### PROVIDED MATERIAL
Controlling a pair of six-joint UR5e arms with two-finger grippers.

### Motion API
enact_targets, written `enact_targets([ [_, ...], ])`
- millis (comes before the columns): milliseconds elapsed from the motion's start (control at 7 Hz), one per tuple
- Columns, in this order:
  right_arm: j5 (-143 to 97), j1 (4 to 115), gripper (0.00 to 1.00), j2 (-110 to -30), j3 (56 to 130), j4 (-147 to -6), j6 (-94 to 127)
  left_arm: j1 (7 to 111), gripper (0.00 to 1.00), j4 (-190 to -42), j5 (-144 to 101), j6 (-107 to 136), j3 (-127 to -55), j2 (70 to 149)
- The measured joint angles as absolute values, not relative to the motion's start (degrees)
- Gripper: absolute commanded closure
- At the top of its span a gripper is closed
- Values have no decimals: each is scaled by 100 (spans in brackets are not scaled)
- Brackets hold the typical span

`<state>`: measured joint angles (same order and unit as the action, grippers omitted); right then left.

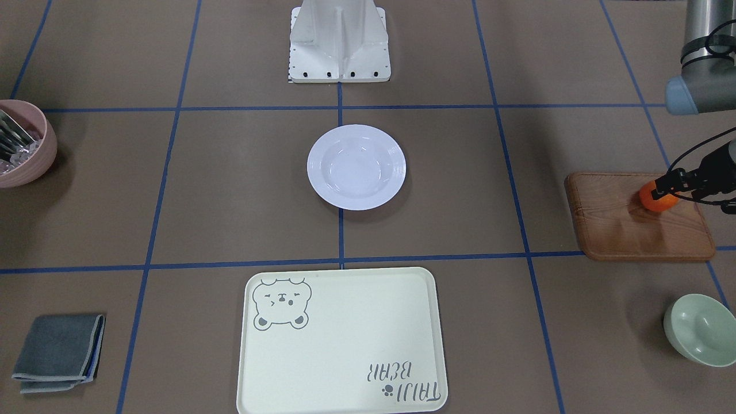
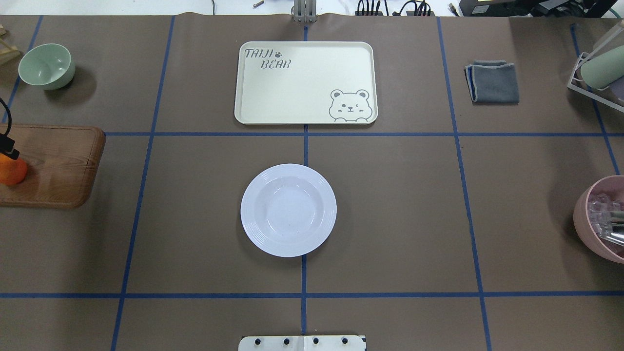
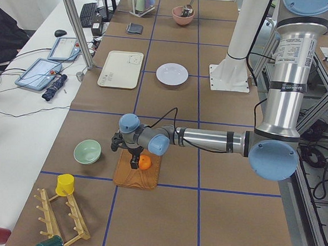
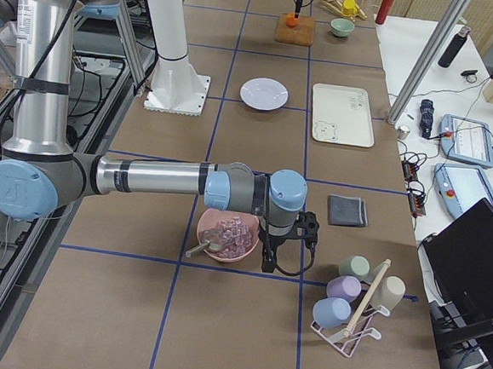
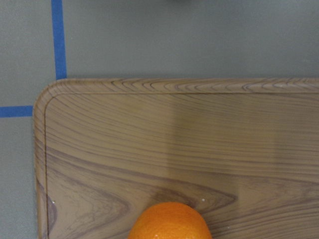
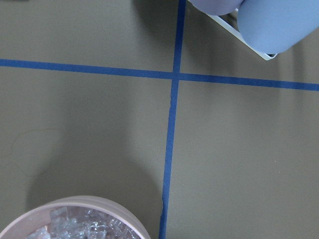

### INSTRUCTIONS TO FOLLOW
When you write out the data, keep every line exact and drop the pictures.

### ANSWER TO THIS EXERCISE
Controlling a pair of six-joint UR5e arms with two-finger grippers.

### Motion API
enact_targets, written `enact_targets([ [_, ...], ])`
- millis (comes before the columns): milliseconds elapsed from the motion's start (control at 7 Hz), one per tuple
- Columns, in this order:
  right_arm: j5 (-143 to 97), j1 (4 to 115), gripper (0.00 to 1.00), j2 (-110 to -30), j3 (56 to 130), j4 (-147 to -6), j6 (-94 to 127)
  left_arm: j1 (7 to 111), gripper (0.00 to 1.00), j4 (-190 to -42), j5 (-144 to 101), j6 (-107 to 136), j3 (-127 to -55), j2 (70 to 149)
- The measured joint angles as absolute values, not relative to the motion's start (degrees)
- Gripper: absolute commanded closure
- At the top of its span a gripper is closed
- Values have no decimals: each is scaled by 100 (spans in brackets are not scaled)
- Brackets hold the typical span

`<state>`: measured joint angles (same order and unit as the action, grippers omitted); right then left.

Output for this exercise is now complete.